Assigned task: Tally up the lines in the material where the word "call" appears, then give the total and nothing else.

■ ■ ■ ■

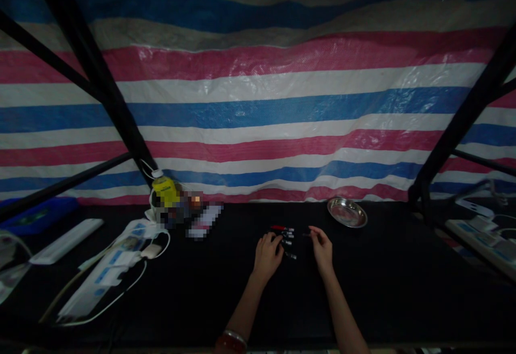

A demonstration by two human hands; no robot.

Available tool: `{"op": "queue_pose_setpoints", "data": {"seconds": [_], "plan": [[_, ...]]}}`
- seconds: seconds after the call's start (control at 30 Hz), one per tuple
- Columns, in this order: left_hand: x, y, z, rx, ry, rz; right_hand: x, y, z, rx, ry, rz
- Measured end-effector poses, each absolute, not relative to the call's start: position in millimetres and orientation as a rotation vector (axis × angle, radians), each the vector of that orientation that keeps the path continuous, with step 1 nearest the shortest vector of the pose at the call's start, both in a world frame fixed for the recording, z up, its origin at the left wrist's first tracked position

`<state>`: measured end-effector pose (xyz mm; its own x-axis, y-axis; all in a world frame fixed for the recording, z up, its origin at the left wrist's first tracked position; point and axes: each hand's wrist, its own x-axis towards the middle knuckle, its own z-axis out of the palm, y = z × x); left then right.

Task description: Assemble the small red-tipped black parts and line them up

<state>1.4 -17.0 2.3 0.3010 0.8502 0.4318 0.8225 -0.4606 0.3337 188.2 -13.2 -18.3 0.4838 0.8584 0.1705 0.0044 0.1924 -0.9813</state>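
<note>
Between the hands, several small slim pieces lie in a rough column on the black tabletop (387,284). The farthest is a red piece (278,228) with a pale end; nearer ones are dark, such as a black piece (287,243) with a silvery end and another dark piece (292,256). Beside their left ends rests my left hand (268,253), fingers loosely spread and bent down, fingertips at or touching the pieces. My right hand (321,247) is closed in a pinch on a thin dark piece (306,235), too small to identify.
A round metal dish (347,212) stands beyond my right hand. To the left are a yellow bottle (165,190), power strips (100,279) with white cables, and a blurred-out patch. Black metal posts (97,80) rise at both sides, before a striped tarp (282,112).
</note>
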Motion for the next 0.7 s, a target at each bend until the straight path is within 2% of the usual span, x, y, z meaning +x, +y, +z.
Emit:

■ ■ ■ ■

Output below: 2